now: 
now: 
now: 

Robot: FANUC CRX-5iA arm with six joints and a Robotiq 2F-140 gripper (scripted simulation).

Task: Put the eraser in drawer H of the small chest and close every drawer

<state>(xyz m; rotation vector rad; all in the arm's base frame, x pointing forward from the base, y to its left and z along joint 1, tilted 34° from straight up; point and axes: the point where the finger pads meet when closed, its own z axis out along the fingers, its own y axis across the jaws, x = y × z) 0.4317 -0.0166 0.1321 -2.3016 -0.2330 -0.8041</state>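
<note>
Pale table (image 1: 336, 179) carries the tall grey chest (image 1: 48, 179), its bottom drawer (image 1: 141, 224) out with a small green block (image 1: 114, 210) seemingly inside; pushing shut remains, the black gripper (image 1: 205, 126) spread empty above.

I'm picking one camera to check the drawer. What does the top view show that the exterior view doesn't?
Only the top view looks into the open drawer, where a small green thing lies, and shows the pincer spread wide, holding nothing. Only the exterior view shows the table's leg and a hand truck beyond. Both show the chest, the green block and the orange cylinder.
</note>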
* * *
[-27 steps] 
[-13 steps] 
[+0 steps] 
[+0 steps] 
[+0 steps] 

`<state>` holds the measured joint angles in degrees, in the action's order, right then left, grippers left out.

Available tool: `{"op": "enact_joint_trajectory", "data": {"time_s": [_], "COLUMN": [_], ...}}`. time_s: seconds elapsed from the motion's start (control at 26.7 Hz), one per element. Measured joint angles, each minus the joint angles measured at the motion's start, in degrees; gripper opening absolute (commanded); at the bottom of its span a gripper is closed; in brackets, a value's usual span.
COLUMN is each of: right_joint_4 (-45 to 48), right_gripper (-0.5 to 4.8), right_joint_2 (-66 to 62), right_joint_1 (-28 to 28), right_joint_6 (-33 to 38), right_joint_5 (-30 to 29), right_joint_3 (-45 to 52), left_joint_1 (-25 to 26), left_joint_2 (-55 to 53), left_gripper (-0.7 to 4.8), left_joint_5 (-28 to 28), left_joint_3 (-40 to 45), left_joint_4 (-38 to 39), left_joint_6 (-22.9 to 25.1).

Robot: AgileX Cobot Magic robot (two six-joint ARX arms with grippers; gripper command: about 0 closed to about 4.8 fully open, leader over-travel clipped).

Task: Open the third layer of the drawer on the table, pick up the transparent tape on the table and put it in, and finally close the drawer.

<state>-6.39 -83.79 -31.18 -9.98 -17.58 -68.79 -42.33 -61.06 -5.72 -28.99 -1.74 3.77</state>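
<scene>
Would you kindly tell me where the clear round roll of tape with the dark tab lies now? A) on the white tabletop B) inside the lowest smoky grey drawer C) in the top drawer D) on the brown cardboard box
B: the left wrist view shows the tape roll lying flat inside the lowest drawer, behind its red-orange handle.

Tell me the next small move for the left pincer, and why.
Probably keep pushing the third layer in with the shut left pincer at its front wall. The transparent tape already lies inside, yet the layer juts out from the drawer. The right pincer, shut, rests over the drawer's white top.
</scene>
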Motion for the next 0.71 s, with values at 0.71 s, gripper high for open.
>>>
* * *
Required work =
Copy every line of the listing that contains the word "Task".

Answer to the exercise =
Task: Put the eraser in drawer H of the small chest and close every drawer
Task: Open the third layer of the drawer on the table, pick up the transparent tape on the table and put it in, and finally close the drawer.

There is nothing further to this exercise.